These days I devote large chunks of time to gardening and writing, tasks that make very different demands on both mind and body but nevertheless seem more similar the longer I perform them. Robinson Jeffers's poem "To the Stone-Cutters" suggests that writing a poem and cutting a stone are essentially the same task, and anyone who has read his sturdy, workmanlike poems in close proximity to the stone walls he built with his own hands will sense the kinship of stone and poem. Right now, writing and gardening require the same sorts of processes: clearing the ground, culling the weeds, planting the seeds, nurturing growth.
I have on my desk a stack of books, journal articles, and miscellaneous notes jotted down over the past eight or nine months, materials I have read and marked up but not digested or synthesized. That's what I'm doing this week: going through the stack, transcribing the useful notes and culling the unnecessary ones, seeding my document files with ideas that will germinate and put down roots and, I hope, produce fruit in the finished product.
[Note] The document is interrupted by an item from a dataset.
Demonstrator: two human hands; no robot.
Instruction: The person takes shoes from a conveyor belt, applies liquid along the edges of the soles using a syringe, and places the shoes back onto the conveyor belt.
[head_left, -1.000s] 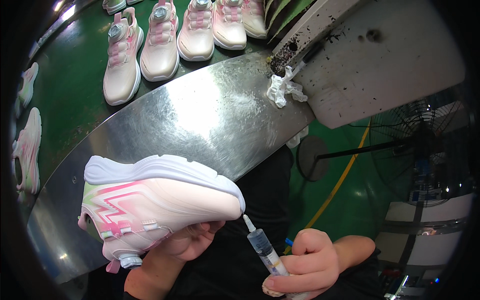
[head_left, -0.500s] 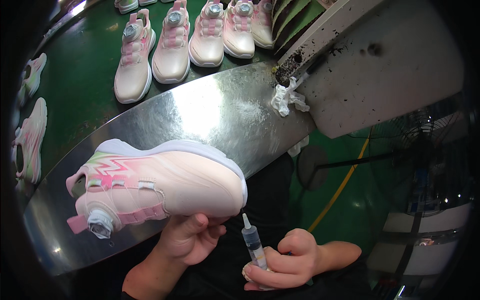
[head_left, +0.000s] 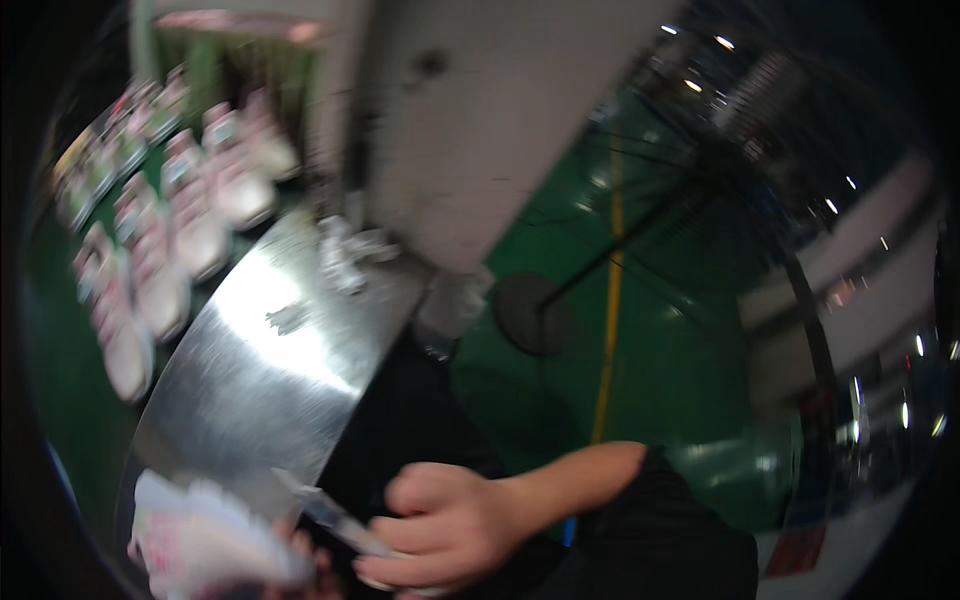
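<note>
At the lower left, a pale pink and white sneaker (head_left: 205,535) is blurred by motion, its lower part cut off by the dark rim. My left hand (head_left: 312,565) is closed on it near the toe; only some smeared fingers show. My right hand (head_left: 450,525) grips a clear syringe (head_left: 335,518) by its barrel. The pale tip of the syringe points up and left, just above the sneaker's toe. From this view I cannot tell whether the tip touches the shoe.
A shiny metal worktop (head_left: 225,425) stretches away in front, with crumpled white tissue (head_left: 345,255) at its far end. Several matching sneakers (head_left: 190,215) stand beyond its left edge. A grey panel (head_left: 480,110) rises behind. To the right, a stand fan's round base (head_left: 535,312) is on the green floor.
The whole view has swung to the right, so the sneaker and worktop now sit farther left. Both hands keep their hold, and the syringe now leans more to the left.
</note>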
At my current pace, I expect to be finished transcribing notes by the end of next week, which seems like a lot of time to spend on preparation, but bringing together all the research I've done over the past year and juxtaposing all those ideas in one place helps my mind to make connections so that when I'm ready to write, I just can't stop those ideas from growing.
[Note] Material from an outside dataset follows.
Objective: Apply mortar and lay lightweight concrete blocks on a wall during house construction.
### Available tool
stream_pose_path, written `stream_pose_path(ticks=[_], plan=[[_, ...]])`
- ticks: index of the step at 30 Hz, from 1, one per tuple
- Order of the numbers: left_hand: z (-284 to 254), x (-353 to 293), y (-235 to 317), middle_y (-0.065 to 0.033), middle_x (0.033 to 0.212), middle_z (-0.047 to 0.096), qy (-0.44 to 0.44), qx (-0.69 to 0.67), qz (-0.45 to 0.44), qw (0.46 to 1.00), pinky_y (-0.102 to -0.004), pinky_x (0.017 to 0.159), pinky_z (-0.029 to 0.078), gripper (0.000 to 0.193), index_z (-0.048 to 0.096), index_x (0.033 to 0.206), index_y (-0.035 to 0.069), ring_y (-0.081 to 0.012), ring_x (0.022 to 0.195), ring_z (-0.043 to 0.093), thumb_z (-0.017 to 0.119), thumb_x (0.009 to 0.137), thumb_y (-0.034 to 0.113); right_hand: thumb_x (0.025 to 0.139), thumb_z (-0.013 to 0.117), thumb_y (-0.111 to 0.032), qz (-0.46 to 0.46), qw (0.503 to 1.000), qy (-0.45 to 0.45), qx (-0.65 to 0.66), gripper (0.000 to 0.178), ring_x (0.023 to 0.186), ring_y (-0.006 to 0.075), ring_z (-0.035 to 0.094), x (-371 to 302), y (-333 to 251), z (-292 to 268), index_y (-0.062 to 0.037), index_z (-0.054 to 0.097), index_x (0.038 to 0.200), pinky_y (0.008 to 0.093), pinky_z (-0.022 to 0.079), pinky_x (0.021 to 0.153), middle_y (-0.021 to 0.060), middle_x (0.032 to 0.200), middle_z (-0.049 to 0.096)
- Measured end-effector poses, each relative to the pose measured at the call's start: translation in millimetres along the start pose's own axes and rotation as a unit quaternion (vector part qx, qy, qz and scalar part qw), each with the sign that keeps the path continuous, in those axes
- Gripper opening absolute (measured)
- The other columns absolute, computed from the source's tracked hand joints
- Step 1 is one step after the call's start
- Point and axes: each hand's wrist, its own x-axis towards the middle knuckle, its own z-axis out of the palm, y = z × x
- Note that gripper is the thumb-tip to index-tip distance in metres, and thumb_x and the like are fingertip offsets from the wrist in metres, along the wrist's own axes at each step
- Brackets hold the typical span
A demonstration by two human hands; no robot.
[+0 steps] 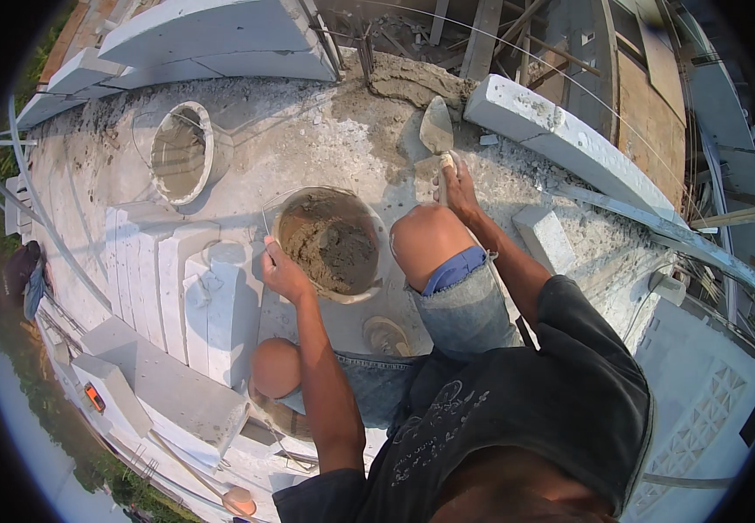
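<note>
My right hand point(458, 186) is closed round the handle of a pointed trowel point(436, 128). Its blade points away from me, beside a strip of wet mortar point(421, 84) along the wall line. At the left side of a bucket, my left hand point(285, 272) has its fingers closed on the thin wire handle point(264, 223). The bucket point(381, 228) stands upright between my knees and the mortar strip, with lumpy grey-brown mortar point(334, 248) inside. A white block point(506, 113) lies at the right end of the mortar strip.
A second bucket point(217, 157) with greyish contents stands at far left. Several pale blocks point(173, 279) are stacked left of me. A loose block point(545, 238) lies to my right. Curved block walls point(212, 39) edge the floor; beyond them are timber planks point(482, 39). Another person point(24, 275) is at far left.
</note>
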Motion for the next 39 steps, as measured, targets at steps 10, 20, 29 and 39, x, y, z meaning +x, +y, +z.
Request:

In fact, they're growing right now. I move away from the computer and go out to the garden to pull weeds, plant seeds, prepare the soil to accept another tomato or pepper or cabbage plant, and as I'm bending over with my hands in the dirt, I suddenly see how to make a certain part of my argument work or how to structure the introduction or how to demonstrate that two apparently unrelated ideas are actually rooted in the same soil. Planting seeds, planting ideas: same thing, really, at least at this stage.
When will the ideas produce fruit? That remains to be seen, but as long as my writing is as productive as my tomato plants, I'll be one happy gardener.